## [WHAT YOU NEED TO DO]
What is the number of lines in the data below that contain "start"? Answer with that number and no other words.

## [RECORDS SUPPLIED]
_____

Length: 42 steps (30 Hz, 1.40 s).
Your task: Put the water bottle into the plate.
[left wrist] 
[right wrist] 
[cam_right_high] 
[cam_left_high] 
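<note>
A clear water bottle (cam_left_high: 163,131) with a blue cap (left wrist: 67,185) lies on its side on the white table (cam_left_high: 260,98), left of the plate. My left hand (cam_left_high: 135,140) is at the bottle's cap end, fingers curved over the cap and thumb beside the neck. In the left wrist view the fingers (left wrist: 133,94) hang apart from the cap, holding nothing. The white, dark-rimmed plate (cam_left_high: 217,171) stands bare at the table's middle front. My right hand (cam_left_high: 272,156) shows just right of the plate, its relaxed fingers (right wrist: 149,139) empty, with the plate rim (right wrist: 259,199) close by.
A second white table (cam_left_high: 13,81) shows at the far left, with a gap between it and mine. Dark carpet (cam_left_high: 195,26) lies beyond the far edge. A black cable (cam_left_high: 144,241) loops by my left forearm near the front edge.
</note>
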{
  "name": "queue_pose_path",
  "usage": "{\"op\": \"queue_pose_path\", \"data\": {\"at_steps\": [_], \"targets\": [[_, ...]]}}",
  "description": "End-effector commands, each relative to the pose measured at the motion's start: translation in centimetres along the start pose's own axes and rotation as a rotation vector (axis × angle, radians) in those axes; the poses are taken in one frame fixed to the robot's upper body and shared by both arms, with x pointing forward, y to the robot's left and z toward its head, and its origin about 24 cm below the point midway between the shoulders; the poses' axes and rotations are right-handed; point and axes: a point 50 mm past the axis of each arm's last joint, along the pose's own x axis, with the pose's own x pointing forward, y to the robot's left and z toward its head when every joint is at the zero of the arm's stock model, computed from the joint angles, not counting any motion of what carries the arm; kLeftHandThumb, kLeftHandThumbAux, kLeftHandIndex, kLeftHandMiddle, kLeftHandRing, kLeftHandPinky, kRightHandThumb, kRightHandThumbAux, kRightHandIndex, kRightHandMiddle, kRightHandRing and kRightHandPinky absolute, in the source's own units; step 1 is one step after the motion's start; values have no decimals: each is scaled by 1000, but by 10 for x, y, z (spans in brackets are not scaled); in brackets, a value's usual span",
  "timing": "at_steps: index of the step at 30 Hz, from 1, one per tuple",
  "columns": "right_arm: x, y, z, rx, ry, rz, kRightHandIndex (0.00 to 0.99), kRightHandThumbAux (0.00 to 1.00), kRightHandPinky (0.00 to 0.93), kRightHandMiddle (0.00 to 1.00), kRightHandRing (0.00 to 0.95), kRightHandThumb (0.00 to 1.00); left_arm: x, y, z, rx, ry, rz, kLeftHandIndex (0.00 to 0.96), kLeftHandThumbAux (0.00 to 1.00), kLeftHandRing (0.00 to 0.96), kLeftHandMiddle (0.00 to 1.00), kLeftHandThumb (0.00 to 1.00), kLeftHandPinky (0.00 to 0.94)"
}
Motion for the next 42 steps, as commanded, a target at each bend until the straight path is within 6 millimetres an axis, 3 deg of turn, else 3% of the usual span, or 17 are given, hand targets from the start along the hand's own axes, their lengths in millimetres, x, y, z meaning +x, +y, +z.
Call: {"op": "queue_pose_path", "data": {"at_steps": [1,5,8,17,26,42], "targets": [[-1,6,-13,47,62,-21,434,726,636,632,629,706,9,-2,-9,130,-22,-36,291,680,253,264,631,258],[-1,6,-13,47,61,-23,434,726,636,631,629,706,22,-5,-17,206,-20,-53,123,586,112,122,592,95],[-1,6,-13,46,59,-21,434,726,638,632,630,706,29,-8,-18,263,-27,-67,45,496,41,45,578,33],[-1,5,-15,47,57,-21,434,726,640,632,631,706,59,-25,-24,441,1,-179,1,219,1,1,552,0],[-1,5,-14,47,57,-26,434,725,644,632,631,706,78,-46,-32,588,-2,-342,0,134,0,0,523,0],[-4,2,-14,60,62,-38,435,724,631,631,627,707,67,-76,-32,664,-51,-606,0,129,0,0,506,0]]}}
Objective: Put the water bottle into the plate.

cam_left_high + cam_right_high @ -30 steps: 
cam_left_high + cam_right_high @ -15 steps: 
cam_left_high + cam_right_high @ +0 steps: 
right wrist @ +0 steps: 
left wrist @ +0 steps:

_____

## [SOLUTION]
2